Thanks to his rather unusual tumor, in 1917, he was discovered by a sideshow promoter. Although his promoter knew he would make a good sideshow freak with his massive tumor, it wasn’t enough. To make Pinon look even more bizarre, his tumor was transformed into a fake face that was made of wax. According to some reports, the face was made of silver. The reports also claim that the face was surgically placed under the skin. After years of touring with the Sells Floto Circus, Pinon’s manager decided to pay for his tumor to be removed.
Pinon certainly entertained many people as a sideshow performer. Although many believed his second head was real, it makes one wonder whether there were also skeptics who doubted his bizarre abnormality. After Pinon’s career was completed, he eventually moved back to Texas.

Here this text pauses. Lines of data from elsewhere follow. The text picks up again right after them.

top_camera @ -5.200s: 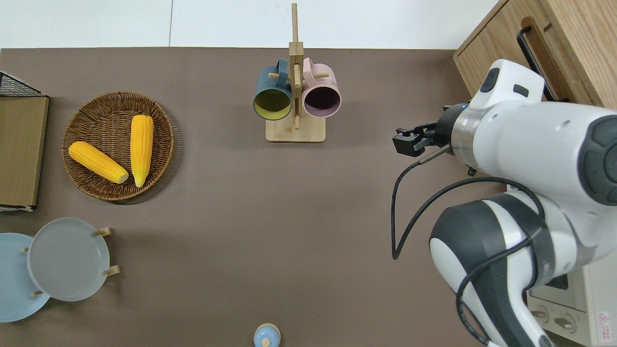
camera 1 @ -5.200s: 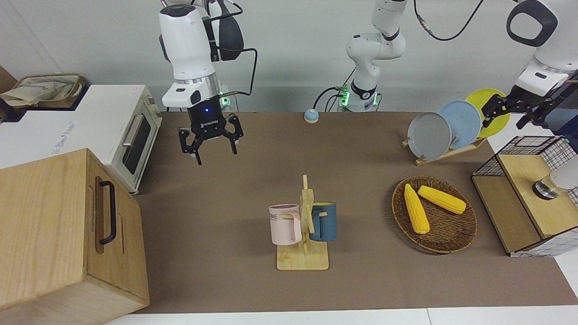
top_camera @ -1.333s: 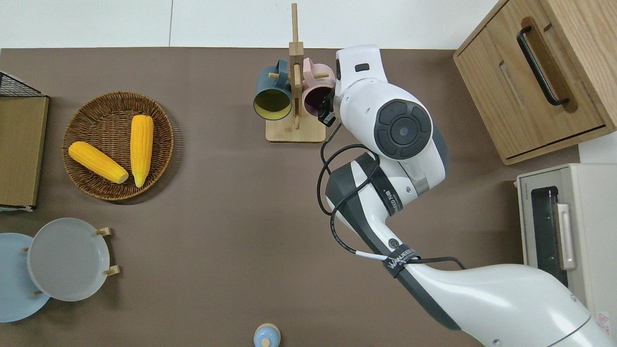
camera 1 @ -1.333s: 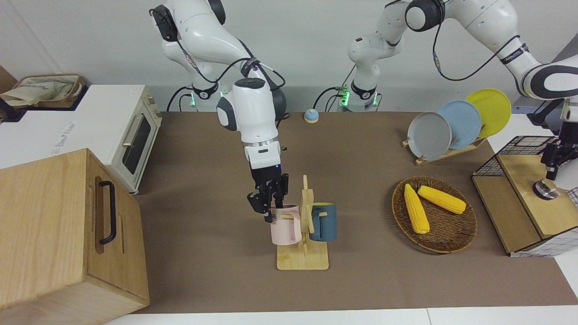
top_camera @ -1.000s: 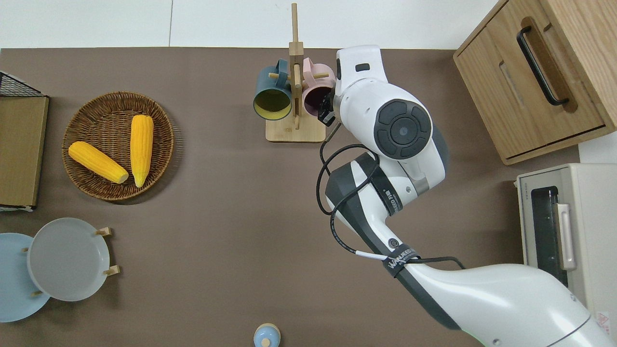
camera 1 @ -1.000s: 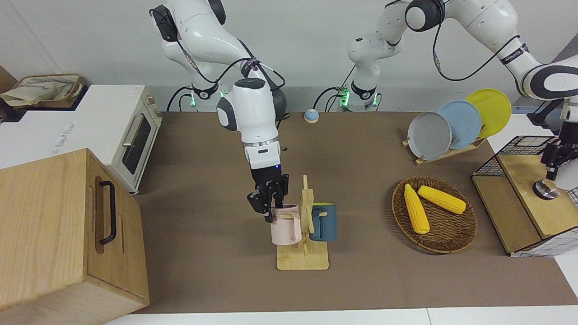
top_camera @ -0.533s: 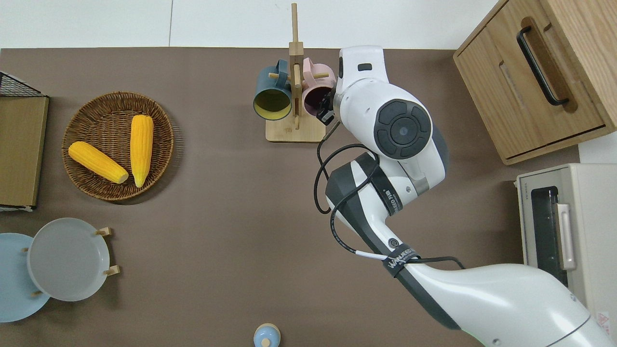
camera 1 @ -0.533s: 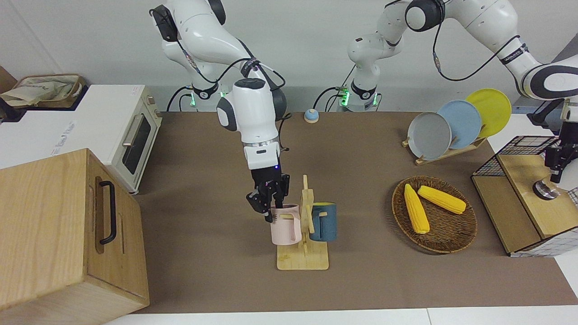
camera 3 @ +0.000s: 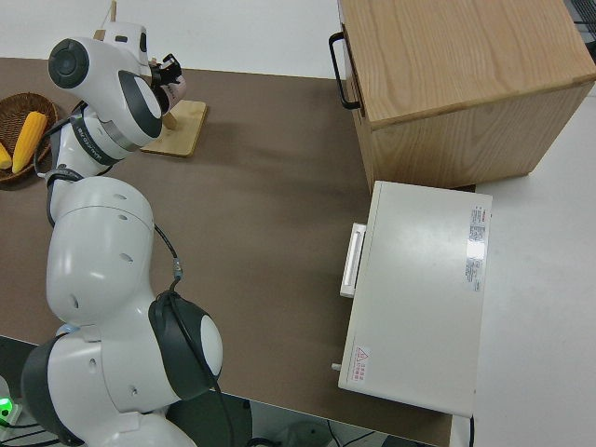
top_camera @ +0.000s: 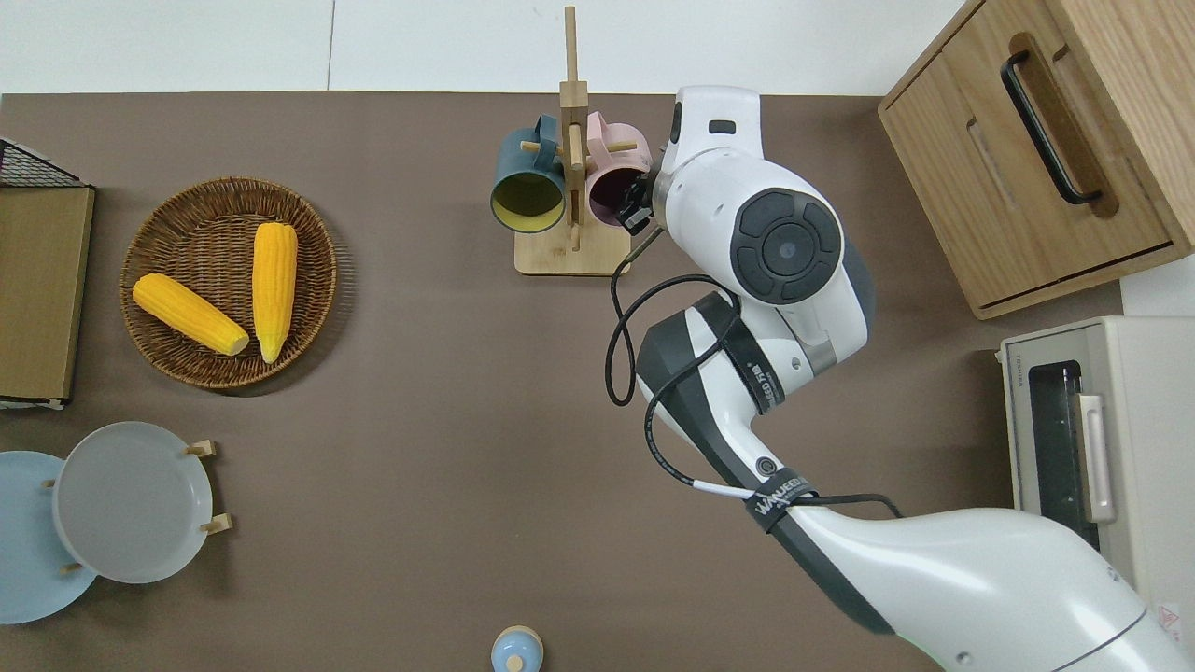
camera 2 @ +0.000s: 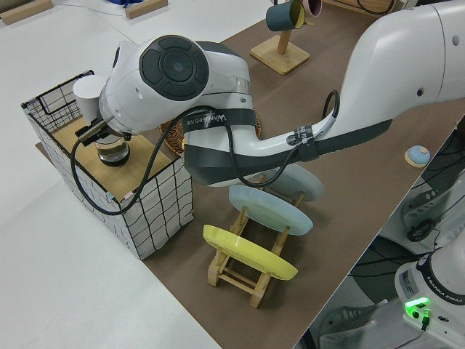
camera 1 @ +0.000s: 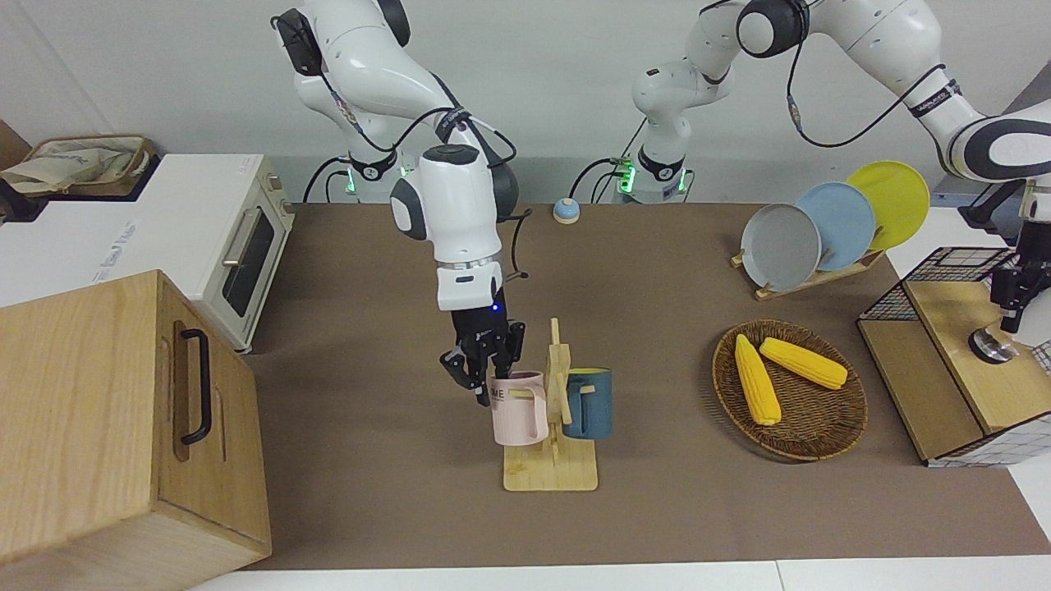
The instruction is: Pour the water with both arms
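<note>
A pink mug (camera 1: 517, 408) and a blue mug (camera 1: 589, 404) hang on a wooden mug rack (camera 1: 550, 474). My right gripper (camera 1: 483, 379) is at the pink mug's (top_camera: 616, 187) rim, on its side toward the right arm's end of the table. The overhead view shows that right gripper (top_camera: 639, 202) beside the mug's mouth. My left gripper (camera 1: 1008, 310) hangs just over a small glass vessel (camera 1: 989, 345) on the wooden shelf of a wire basket (camera 1: 956, 263). The left side view shows the left gripper (camera 2: 93, 131) by the glass vessel (camera 2: 112, 150). Water is out of view.
A wicker tray (camera 1: 821, 447) holds two corn cobs. A plate rack (camera 1: 821, 275) carries grey, blue and yellow plates. A wooden cabinet (camera 1: 98, 427) and a white oven (camera 1: 205, 238) stand at the right arm's end. A small blue bell (camera 1: 565, 212) sits near the robots.
The right arm came from near the oven to the pink mug, then just shifted slightly toward its own end of the table. The left arm came down over the wire basket. The mug has not moved.
</note>
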`<state>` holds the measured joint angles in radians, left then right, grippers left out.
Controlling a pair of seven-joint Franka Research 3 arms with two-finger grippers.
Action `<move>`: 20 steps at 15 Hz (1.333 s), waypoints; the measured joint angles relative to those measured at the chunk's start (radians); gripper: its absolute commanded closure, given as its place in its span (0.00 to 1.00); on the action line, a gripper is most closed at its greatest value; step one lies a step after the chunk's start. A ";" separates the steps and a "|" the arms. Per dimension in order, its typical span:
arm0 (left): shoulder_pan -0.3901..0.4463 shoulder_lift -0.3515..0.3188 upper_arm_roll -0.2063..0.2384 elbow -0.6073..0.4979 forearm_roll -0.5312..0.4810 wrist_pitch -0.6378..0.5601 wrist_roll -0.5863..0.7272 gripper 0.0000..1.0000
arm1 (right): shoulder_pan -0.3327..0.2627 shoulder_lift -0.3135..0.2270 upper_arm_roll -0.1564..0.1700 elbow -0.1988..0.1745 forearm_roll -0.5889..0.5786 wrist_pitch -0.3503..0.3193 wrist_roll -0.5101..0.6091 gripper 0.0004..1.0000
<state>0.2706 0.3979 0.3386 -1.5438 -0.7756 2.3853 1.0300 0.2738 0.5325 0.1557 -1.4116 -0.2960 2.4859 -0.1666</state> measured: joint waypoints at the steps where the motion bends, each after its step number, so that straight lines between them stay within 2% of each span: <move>1: 0.000 0.000 0.000 0.000 0.000 0.000 0.000 1.00 | 0.000 0.000 0.000 0.000 0.000 0.000 0.004 0.62; 8: 0.000 0.000 0.000 0.000 -0.001 0.000 0.000 1.00 | 0.013 0.000 0.000 0.000 0.000 -0.002 0.055 0.67; 11: 0.000 0.000 0.000 0.000 -0.002 0.000 0.000 1.00 | 0.013 0.000 0.000 0.000 0.000 -0.003 0.060 0.78; 14: 0.001 0.000 0.000 0.000 -0.002 0.000 0.000 1.00 | 0.013 0.000 -0.001 0.000 0.000 -0.003 0.060 0.82; 20: 0.001 0.000 0.000 0.000 -0.004 0.000 0.000 1.00 | 0.013 0.000 -0.004 0.000 0.000 -0.005 0.061 0.83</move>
<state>0.2715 0.3979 0.3388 -1.5441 -0.7792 2.3852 1.0298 0.2866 0.5330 0.1513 -1.4116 -0.2960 2.4812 -0.1058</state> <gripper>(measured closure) 0.366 0.828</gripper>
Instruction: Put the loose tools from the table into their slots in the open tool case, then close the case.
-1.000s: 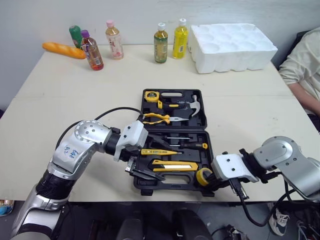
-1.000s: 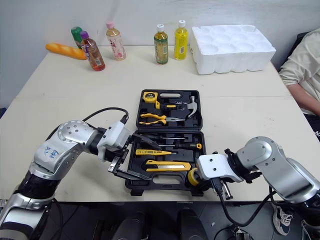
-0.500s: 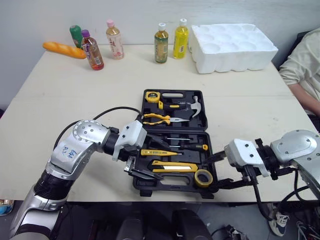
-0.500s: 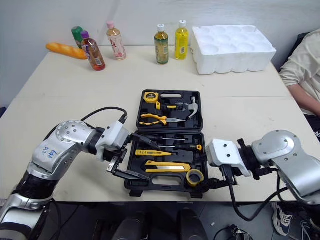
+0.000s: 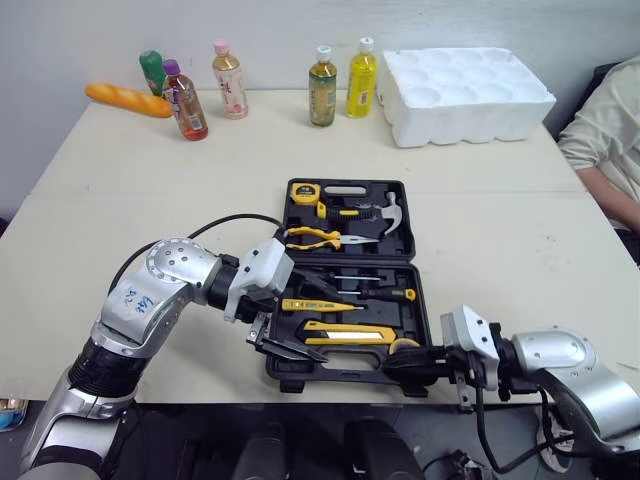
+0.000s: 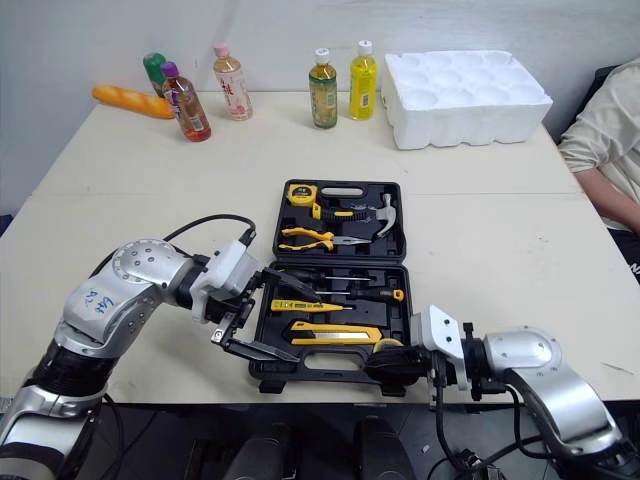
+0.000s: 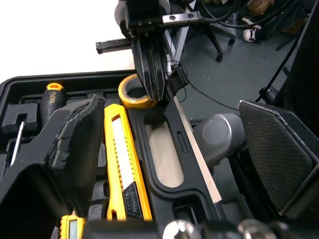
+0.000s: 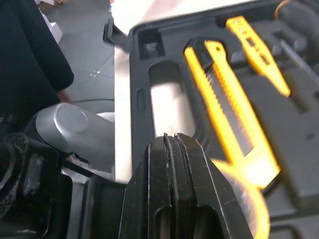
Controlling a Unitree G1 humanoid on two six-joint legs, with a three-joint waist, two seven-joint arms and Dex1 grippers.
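At lower right, the clenched right hand touched the tape roll; a straight downward push should seat it. Left hand hung released.

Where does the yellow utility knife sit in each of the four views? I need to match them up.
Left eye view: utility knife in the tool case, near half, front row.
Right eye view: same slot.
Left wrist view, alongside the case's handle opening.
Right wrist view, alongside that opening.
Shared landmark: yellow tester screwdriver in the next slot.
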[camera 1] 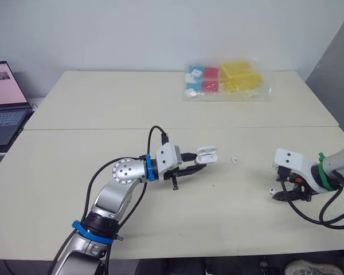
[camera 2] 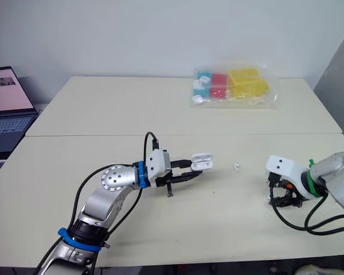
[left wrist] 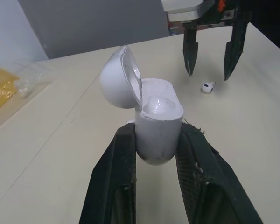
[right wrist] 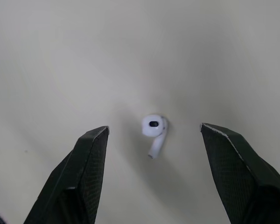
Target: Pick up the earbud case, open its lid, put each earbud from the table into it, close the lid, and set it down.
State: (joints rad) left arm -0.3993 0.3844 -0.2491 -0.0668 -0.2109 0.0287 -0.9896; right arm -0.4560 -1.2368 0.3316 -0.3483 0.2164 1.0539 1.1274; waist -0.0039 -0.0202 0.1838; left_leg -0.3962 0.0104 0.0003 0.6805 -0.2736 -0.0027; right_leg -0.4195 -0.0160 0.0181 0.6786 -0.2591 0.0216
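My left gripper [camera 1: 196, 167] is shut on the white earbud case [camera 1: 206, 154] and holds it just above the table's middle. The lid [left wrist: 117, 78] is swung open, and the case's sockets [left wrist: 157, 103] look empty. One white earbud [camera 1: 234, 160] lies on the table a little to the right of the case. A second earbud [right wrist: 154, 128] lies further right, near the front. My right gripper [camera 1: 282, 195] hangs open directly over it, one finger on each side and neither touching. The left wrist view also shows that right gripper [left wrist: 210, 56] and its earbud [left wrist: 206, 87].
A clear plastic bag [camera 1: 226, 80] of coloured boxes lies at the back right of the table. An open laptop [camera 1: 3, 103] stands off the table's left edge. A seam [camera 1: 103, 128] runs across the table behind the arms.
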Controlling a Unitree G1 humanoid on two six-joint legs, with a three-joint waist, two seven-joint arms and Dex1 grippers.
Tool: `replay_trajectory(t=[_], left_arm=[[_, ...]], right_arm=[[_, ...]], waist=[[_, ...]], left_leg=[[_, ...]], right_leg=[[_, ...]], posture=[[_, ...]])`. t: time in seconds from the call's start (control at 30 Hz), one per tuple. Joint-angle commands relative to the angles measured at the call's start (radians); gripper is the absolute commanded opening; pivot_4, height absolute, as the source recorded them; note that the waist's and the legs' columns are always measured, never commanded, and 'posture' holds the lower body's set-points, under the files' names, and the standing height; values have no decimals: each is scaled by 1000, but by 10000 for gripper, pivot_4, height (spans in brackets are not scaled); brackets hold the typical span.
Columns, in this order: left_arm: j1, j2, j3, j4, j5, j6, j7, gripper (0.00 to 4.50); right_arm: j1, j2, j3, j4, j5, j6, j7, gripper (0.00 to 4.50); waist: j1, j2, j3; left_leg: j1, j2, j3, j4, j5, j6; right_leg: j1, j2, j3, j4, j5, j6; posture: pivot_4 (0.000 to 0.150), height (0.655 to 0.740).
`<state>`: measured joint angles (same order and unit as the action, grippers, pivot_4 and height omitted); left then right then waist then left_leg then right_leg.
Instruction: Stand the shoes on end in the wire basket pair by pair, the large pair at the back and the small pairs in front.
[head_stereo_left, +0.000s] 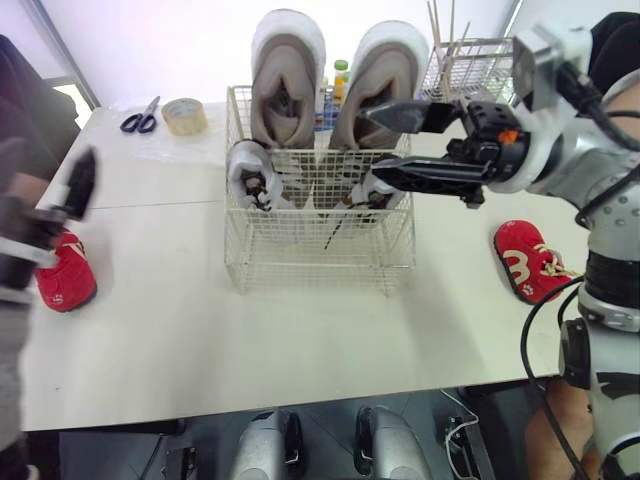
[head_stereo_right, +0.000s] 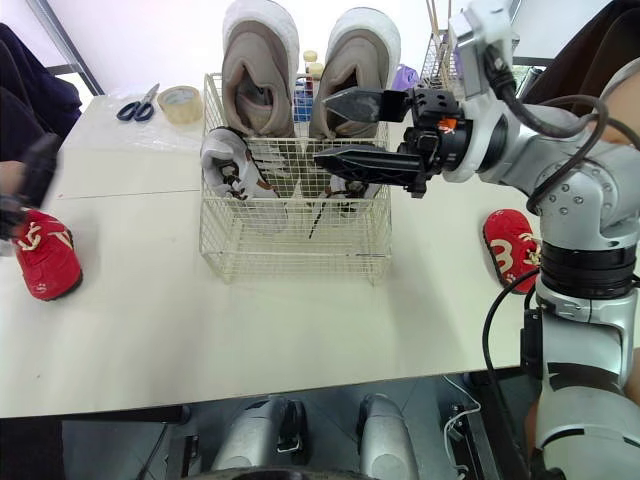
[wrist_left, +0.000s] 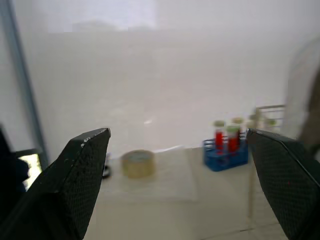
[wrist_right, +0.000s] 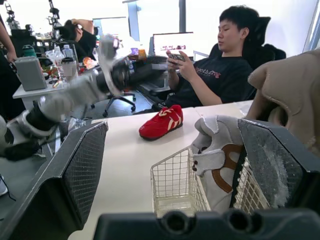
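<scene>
White table fills the middle of a bright room in the head views. A wire basket sits in the centre of it. Two big tan shoes stand on end at the basket's 12 o'clock side. Two small white shoes stand at its 6 o'clock side, so the big ones do not hide the little ones. One red shoe lies at 9 o'clock and the other red shoe at 3 o'clock. I think this pair has yet to go in. Scissors and a tape roll lie at 11 o'clock.

The right gripper hangs over the basket's 3 o'clock side. Its fingers are apart and hold nothing. I cannot tell if the lower finger touches the small shoe there.

From the left wrist, the left gripper is spread wide with nothing in it. The tape roll and a blue rack stand far ahead.

From the right wrist, the fingers are wide apart. The basket and one small white shoe are just ahead. A person sits past the table.
</scene>
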<state>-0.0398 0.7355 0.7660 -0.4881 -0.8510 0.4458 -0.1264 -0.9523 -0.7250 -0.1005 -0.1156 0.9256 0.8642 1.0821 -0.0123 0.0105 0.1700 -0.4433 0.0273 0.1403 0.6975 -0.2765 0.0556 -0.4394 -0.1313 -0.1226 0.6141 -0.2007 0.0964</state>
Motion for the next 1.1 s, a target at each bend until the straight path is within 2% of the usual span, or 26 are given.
replay_trajectory(t=[0.03,0.13,0.23,0.37,0.5,0.8,1.1], left_arm=[[-50,153,139,178,-47,227,115,44812],[-107,299,123,319,-2,447,217,44812],[-221,396,85,493,15,615,268,44812],[-337,463,-35,703,97,668,217,44812],[-407,452,-156,920,202,592,118,44812],[-632,334,-360,1341,413,371,-22,44812],[-781,292,-413,1570,544,223,-62,44812]], right_arm=[[-39,7,-5,25,-23,-45,36,45000],[-54,27,13,40,-39,-62,51,45000],[-56,34,13,33,-37,-53,57,45000],[-54,25,12,37,-44,-44,59,45000],[-39,12,8,12,-45,-30,51,45000],[-8,-29,-39,-75,-13,18,-13,45000],[29,-55,-88,-141,31,63,-88,45000]], waist=[[1,-2,1],[1,-2,1],[3,-3,2],[0,-3,2],[-1,-4,2],[1,-9,1],[4,-10,0]], left_leg=[[0,0,0,0,0,0],[0,1,0,0,0,-4],[-1,1,1,-2,-1,-5],[0,0,3,-6,1,-8],[1,0,5,-14,5,-14],[1,5,6,-16,8,-18],[1,5,5,-15,9,-15]], right_leg=[[0,0,0,1,0,0],[-1,2,1,0,0,0],[-3,2,2,0,0,0],[-4,3,3,0,0,0],[-7,3,4,0,0,0],[-10,8,4,1,0,-2],[-9,8,4,1,0,-2]], posture=[[1500,7400],[1500,7400],[1500,7400],[1500,7400],[1500,7400],[1500,7400],[1500,7400]])
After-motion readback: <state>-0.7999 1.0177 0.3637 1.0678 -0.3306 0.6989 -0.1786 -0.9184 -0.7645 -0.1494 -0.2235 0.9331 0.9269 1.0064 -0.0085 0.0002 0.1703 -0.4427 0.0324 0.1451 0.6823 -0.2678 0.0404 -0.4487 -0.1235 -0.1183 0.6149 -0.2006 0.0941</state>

Is It Possible To Have Two Heads?
Yes. It is possible to have two heads. However, a case like Pinon’s is impossible. In order for someone to have two heads, the extra head would need to be located upside-down on top of the other. The condition is called craniopagus parasiticus. It is an extremely rare form of conjoined twins. This type of parasitic twinning only occurs in about 4 to 6 of 10,000,000 births. The condition involves an unequal conjoined twin head with an undeveloped body that is attached (upside-down) to the head of a twin that is developed. Unfortunately, infants with craniopagus parasiticus are usually stillborn, or they will die shortly after birth.
One Of Only Ten Cases Of Craniopagus Parasiticus
According to Wikipedia, there have only been 10 cases of craniopagus parasiticus reported in the medical research literature. What is even more rare is cases where these types of conjoined twins survive birth. Out of the 10 cases of craniopagus parasiticus, there are only 3 that have survived birth. One of the 3 cases is explained in this video on conjoined twins Manar and Islaam Maged.
A Wax Sculpture Of Pinon At The St. Petersburg Cabinet Of Curiosities
Pinon had a rare deformity that would eventually lead him to a successful career in the sideshow business. He was quite lucky to have a promoter with such a huge imagination. Pinon’s promoter did an excellent job making his extra head look real. Although his extra head was nothing more than an illusion, many were fooled into believing it was genuine. Although Pasqual Pinon was never a man with two actual heads, he will always be remembered as “The Two-Headed Mexican.”